The quick summary of On My Block is a coming of age show that follows four teens as they start high school while growing up in the inner city of South Central Los Angeles. It has ten episodes (at max each episode is 30 minutes which makes it super bingeable), and has a cast entirely comprised of people of color, with this show being their first major role. You follow the core four, Monse Finne (played by Sierra Capri), Ruby Martinez (played by Jason Genao), Jamal Turner (played by Brett Gray) and Cesar Diaz (played by Diego Tinoco) during their transition into high school.
On My Block has everything I look for in a show. You have star-crossed lovers in Monse and Cesar, slow-burn love between Ruby and Olivia (played by Ronni Hawk), wild conspiracy and treasure hunts with Jamal, a boatload of comedy, and hits on real issues while still maintaining an excellent storyline.
On My Block shows strong and healthy female relationships between Olivia and Monse. Shows are SO quick to pit girls against each other (especially over a boy) and while there was natural (and to be expected) jealousy they put their friendship first each and every time. Olivia is quick to assure Monse that she is, in fact, a girl’s girl, following a conversation about how Monse never really had friends who were girls because her mom left. Monse gave up Cesar because she new Olivia liked him or Olivia letting Cesar go because he was still into Monse, it was always because they loved and cared about each other.
A big part of Cesar’s storyline is that he’s in a gang because that’s just what his family does, but this show doesn’t vilify anyone in the Santos, not even Oscar (Cesar’s older brother played by Julio Macias). They make Oscar a three-dimensional character and not just boxing him into the thug trope. Sure Oscar is in a gang and he’s been to prison, but he’s the type of person who would move heaven and Earth for Cesar. It hits on the fact that these characters and the choices they’ve made are products of their environments and how they were raised.
On My Block handles the sexualization of young teenage girls exceptionally well. Monse goes to a writing camp at the beginning of the summer and comes back as a developing woman.
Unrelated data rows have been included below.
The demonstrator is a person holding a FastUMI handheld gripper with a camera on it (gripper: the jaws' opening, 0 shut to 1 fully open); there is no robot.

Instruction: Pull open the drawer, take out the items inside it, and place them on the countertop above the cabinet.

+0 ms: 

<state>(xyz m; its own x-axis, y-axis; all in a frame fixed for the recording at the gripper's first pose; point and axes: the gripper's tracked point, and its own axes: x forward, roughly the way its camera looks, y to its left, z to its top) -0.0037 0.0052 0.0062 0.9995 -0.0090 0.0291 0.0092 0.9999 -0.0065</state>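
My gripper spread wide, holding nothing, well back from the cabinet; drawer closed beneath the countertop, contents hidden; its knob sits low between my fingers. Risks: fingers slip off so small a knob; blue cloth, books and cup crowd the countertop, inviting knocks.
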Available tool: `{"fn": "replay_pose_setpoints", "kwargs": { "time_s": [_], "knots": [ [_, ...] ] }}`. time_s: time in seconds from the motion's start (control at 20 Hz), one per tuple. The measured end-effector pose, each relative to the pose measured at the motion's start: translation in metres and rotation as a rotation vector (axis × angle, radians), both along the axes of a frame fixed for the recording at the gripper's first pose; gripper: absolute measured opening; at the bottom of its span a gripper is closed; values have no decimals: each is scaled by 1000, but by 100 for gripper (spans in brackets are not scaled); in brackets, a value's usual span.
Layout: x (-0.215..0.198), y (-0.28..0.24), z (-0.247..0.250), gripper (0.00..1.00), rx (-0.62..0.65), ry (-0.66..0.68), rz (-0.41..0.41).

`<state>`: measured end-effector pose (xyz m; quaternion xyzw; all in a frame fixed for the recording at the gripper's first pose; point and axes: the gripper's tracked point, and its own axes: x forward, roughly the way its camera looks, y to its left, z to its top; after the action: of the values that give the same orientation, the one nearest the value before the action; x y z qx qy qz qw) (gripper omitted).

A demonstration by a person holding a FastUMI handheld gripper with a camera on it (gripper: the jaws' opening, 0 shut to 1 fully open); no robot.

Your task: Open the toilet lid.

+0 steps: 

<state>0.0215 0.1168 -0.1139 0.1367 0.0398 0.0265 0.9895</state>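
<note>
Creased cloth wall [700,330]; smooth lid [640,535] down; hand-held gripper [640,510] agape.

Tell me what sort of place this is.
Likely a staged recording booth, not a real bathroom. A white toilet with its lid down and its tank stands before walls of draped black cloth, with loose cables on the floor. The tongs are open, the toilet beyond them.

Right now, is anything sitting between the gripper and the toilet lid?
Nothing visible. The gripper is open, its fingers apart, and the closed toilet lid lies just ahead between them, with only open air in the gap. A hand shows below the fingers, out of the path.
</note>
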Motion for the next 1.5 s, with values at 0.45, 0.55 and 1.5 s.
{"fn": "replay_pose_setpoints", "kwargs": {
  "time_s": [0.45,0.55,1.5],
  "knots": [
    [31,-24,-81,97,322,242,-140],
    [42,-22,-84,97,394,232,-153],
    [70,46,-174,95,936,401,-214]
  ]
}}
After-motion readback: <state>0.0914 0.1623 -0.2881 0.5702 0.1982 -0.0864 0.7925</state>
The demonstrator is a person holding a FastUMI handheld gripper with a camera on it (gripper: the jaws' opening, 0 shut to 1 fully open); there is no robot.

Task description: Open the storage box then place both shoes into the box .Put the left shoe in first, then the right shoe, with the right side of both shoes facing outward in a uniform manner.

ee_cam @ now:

Her friends are protective of Monse, but never in the “you’re female and thus weaker” way, because she would lay anyone flat on their ass (and probably will if given the opportunity), it comes from the reality that they know that she’s growing up in a world where men have become more predatory.
They never suggest that she should change how she dresses, they put the rightful blame on the men that unwantedly seek her attention. It also touches on how American teens live with gun violence AND how teens of color deal with racism and what they take from it. Even with all of the heavy subject matter, it still manages to be funny and compelling and also tugs on my heartstrings.
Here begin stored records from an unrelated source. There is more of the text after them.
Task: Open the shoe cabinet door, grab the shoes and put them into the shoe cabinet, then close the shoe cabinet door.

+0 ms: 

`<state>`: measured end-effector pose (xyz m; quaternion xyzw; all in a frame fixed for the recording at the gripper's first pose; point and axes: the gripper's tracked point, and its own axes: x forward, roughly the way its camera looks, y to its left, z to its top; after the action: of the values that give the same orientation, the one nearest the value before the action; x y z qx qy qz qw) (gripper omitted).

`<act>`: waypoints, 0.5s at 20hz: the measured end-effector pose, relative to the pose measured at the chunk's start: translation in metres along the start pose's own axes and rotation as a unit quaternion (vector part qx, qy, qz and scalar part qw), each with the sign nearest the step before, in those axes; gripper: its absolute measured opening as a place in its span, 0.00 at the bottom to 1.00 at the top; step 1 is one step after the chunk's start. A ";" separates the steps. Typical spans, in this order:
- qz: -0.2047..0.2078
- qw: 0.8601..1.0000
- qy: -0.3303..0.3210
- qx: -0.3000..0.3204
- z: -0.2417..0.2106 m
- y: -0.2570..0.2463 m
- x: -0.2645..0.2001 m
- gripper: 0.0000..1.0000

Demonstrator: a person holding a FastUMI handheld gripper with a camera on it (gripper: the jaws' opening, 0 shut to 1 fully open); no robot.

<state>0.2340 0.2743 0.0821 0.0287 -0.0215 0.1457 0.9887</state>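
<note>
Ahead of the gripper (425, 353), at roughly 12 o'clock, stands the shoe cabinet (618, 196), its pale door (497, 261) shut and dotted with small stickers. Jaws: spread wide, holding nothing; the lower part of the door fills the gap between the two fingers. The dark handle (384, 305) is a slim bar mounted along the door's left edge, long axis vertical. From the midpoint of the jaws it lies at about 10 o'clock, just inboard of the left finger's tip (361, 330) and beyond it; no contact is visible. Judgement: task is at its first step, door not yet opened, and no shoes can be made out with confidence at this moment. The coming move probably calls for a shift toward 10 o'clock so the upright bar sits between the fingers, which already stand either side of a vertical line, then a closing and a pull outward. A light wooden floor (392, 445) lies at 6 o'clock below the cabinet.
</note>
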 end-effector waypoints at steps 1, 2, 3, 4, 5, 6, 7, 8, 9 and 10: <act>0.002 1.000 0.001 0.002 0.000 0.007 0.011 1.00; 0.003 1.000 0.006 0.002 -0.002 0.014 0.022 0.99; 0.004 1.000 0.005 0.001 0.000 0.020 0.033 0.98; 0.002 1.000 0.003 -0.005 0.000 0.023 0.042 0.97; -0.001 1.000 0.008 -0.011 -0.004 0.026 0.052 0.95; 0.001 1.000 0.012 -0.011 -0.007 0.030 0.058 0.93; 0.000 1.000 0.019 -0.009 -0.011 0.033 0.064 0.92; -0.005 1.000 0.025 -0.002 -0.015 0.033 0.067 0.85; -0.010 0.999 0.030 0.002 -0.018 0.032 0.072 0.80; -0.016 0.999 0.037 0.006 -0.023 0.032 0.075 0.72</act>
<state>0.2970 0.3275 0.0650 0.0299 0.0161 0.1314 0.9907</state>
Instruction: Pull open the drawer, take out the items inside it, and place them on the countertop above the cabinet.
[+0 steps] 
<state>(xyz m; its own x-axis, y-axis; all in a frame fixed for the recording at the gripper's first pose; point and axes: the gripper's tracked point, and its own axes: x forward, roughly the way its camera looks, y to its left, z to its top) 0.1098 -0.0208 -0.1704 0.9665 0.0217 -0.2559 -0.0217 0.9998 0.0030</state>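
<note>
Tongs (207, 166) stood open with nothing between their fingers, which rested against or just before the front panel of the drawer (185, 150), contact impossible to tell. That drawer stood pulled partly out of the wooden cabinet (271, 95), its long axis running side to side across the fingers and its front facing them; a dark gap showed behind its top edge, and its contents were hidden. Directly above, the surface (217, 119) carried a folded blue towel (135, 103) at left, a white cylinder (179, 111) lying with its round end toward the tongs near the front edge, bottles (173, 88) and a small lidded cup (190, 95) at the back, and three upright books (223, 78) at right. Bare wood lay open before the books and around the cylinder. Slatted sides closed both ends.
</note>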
On My Block is one of the best shows I’ve watched in a long time. The comedy is well delivered and genuinely funny. The soundtrack is A+ and adds that extra element that really pulls the whole show together. I’m asking you to please give this show a chance so it gets renewed for a second season because On My Block is truly something special.
On My Block is available to stream on Netflix everywhere.